### Records from a data collection:
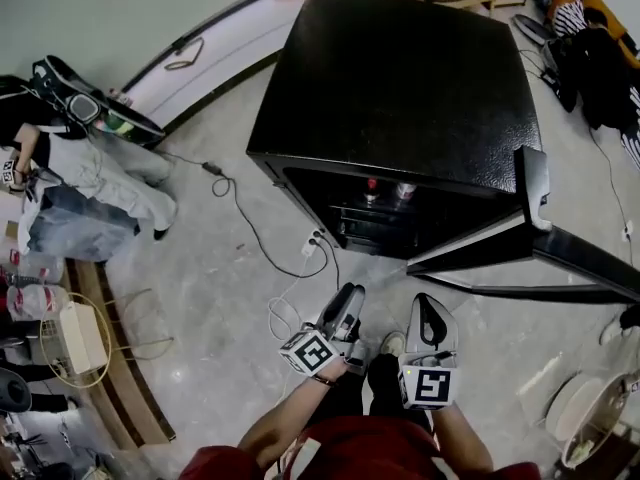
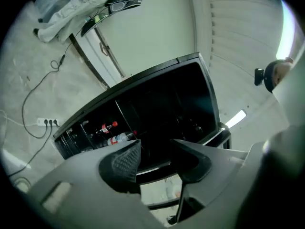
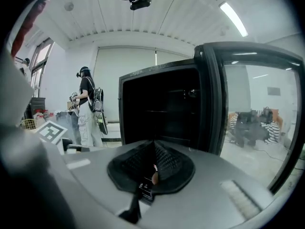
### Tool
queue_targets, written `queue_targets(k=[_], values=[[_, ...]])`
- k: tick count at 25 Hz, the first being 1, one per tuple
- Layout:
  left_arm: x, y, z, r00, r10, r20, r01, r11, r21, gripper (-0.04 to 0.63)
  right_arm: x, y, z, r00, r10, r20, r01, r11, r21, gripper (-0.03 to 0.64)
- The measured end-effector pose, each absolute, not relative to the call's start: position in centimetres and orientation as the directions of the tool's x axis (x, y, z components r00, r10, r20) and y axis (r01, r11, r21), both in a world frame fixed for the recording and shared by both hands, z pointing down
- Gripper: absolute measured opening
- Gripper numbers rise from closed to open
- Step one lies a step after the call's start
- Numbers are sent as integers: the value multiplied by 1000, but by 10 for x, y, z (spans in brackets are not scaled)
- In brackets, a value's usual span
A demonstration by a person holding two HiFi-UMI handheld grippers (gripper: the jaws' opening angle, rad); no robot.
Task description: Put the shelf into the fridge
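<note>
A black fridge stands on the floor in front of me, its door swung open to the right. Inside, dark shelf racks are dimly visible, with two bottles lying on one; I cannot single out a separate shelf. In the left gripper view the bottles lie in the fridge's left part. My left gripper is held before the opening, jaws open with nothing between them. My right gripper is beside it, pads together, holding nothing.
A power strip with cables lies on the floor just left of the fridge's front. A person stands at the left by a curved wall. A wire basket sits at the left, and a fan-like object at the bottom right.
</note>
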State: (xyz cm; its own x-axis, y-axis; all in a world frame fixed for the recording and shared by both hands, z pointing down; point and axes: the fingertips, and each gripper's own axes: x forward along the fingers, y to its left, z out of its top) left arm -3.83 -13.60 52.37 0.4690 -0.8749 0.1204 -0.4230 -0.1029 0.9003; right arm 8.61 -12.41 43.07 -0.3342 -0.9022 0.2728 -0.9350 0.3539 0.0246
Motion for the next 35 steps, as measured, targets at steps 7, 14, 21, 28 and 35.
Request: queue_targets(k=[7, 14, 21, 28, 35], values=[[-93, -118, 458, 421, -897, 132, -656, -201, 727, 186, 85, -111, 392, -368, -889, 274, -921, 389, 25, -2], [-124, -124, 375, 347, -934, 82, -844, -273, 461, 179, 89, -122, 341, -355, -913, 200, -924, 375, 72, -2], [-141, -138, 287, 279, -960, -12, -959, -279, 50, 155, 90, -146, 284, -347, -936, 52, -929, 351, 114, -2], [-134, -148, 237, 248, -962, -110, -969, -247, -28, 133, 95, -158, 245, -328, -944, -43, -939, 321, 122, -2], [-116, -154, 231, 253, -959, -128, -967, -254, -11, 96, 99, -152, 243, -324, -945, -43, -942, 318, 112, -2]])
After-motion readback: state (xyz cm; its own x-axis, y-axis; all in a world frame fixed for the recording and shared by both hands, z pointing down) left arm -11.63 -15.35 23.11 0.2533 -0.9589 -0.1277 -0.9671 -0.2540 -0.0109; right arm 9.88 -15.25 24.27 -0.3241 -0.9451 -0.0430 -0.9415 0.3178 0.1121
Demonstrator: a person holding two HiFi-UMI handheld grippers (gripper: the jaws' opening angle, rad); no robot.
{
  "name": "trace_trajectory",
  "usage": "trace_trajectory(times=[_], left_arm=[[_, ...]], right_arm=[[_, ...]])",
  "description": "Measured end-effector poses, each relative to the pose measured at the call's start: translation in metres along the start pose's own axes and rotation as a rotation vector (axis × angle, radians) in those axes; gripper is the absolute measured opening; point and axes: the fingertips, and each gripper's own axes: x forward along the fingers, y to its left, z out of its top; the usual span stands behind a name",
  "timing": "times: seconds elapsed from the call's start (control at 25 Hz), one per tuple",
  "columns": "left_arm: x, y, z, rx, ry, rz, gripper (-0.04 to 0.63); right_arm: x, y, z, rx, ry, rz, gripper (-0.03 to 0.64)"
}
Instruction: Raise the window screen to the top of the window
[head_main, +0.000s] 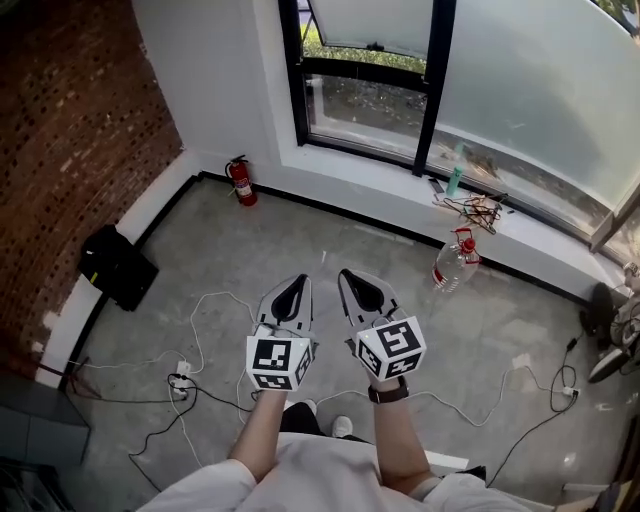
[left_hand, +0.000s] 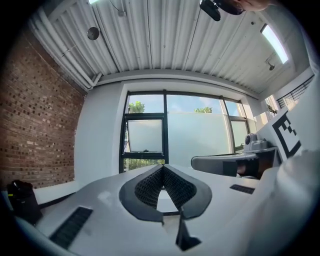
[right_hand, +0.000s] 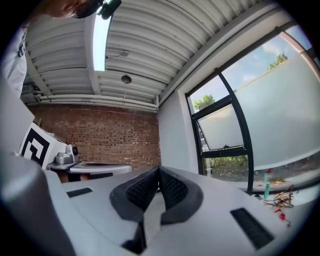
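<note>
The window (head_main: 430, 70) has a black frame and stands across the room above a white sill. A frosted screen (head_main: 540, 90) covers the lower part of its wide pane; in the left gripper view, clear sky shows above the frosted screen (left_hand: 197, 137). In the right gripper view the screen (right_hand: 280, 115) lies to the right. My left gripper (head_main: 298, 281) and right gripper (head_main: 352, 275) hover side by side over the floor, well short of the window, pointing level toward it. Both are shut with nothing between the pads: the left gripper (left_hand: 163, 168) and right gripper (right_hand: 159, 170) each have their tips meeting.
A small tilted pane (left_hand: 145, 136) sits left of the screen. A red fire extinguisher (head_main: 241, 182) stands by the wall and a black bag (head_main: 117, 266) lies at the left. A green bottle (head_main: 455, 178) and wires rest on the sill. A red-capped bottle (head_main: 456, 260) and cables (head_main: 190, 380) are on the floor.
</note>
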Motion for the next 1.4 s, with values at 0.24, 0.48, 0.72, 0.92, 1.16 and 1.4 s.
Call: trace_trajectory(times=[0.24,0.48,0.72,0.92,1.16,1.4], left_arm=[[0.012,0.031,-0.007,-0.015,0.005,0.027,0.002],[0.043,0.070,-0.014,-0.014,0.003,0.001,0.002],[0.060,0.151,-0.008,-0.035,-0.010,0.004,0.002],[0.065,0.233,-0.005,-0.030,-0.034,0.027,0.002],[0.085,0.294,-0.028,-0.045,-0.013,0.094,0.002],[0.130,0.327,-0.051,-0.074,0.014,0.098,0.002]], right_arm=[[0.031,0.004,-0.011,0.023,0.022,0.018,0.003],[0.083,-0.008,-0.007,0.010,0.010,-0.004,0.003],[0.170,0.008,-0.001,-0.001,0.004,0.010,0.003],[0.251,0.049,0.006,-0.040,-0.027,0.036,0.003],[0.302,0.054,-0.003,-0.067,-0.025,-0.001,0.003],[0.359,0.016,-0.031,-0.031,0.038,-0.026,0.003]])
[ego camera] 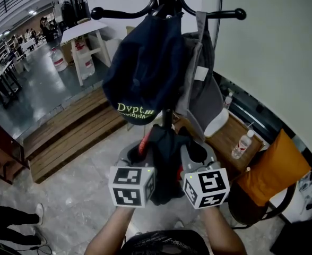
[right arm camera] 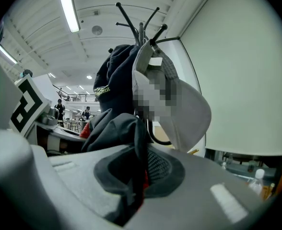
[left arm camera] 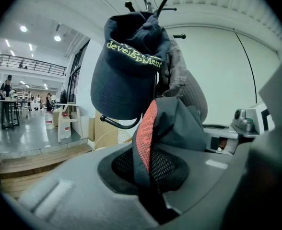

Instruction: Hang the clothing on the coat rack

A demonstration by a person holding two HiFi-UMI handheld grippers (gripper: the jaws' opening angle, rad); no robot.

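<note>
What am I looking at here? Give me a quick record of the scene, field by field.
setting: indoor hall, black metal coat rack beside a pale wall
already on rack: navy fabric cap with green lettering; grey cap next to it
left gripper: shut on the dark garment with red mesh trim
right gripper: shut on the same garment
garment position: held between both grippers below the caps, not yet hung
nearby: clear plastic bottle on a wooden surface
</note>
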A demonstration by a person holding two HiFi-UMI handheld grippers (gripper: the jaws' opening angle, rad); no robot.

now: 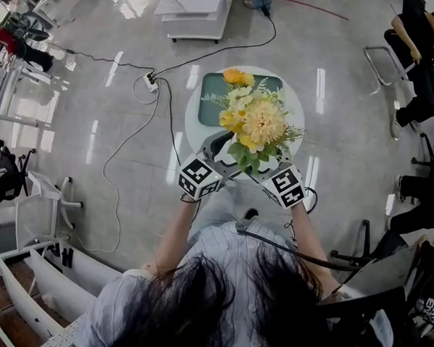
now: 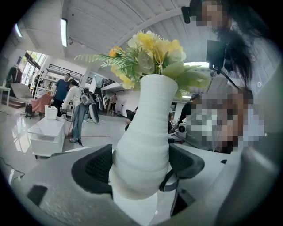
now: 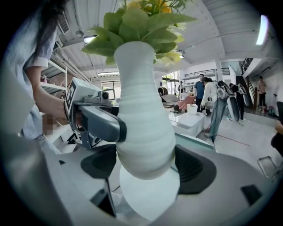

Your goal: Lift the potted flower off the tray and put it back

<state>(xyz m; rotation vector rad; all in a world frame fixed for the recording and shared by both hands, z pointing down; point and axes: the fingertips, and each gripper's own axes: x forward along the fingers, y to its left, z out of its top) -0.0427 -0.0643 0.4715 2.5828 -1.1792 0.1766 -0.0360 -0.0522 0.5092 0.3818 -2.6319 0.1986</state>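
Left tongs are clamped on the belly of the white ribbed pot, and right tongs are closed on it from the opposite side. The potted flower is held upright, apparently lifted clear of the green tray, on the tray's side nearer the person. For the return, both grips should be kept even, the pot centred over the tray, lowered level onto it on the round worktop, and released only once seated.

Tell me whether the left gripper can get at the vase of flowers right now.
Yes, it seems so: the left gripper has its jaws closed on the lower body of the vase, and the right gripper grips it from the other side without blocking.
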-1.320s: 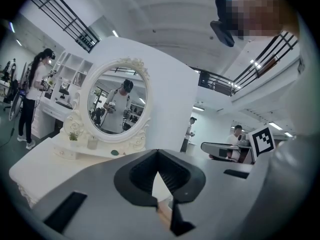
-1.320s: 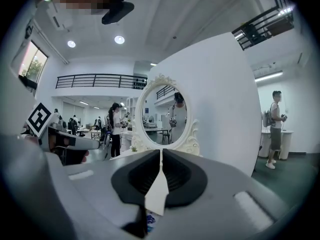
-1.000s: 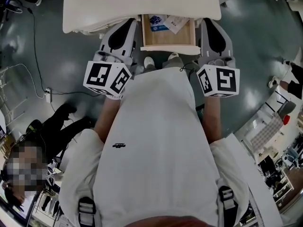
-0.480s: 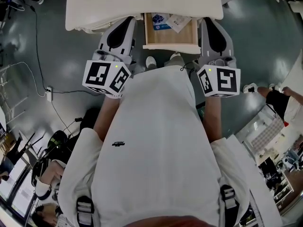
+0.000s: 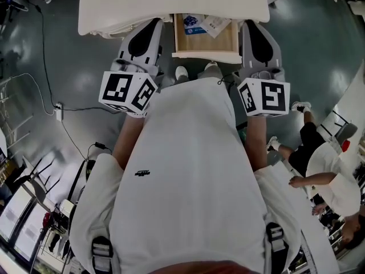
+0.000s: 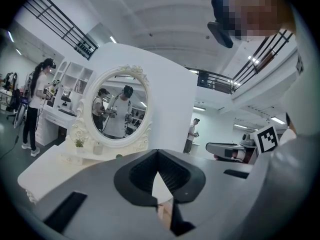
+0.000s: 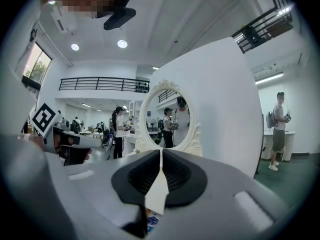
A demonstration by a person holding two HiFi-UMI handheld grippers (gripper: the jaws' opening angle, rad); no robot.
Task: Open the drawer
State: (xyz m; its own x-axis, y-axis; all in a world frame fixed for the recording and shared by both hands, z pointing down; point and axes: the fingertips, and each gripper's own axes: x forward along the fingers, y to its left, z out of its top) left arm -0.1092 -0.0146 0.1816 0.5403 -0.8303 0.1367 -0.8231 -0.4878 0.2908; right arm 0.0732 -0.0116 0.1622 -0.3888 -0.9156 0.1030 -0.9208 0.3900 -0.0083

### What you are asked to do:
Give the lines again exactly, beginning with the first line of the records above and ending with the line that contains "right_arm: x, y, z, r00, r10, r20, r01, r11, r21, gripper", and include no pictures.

### Solution for this task:
### Tool
queue_targets, written `queue_targets(k=[_], values=[[_, ...]])`
- k: tick count at 25 Hz, the first being 1, one per tuple
- Layout:
  left_arm: x, y, z, r00, r10, r20, r01, r11, r21, gripper (-0.04 to 0.63)
  right_arm: x, y, z, r00, r10, r20, r01, r11, r21, gripper (-0.03 to 0.64)

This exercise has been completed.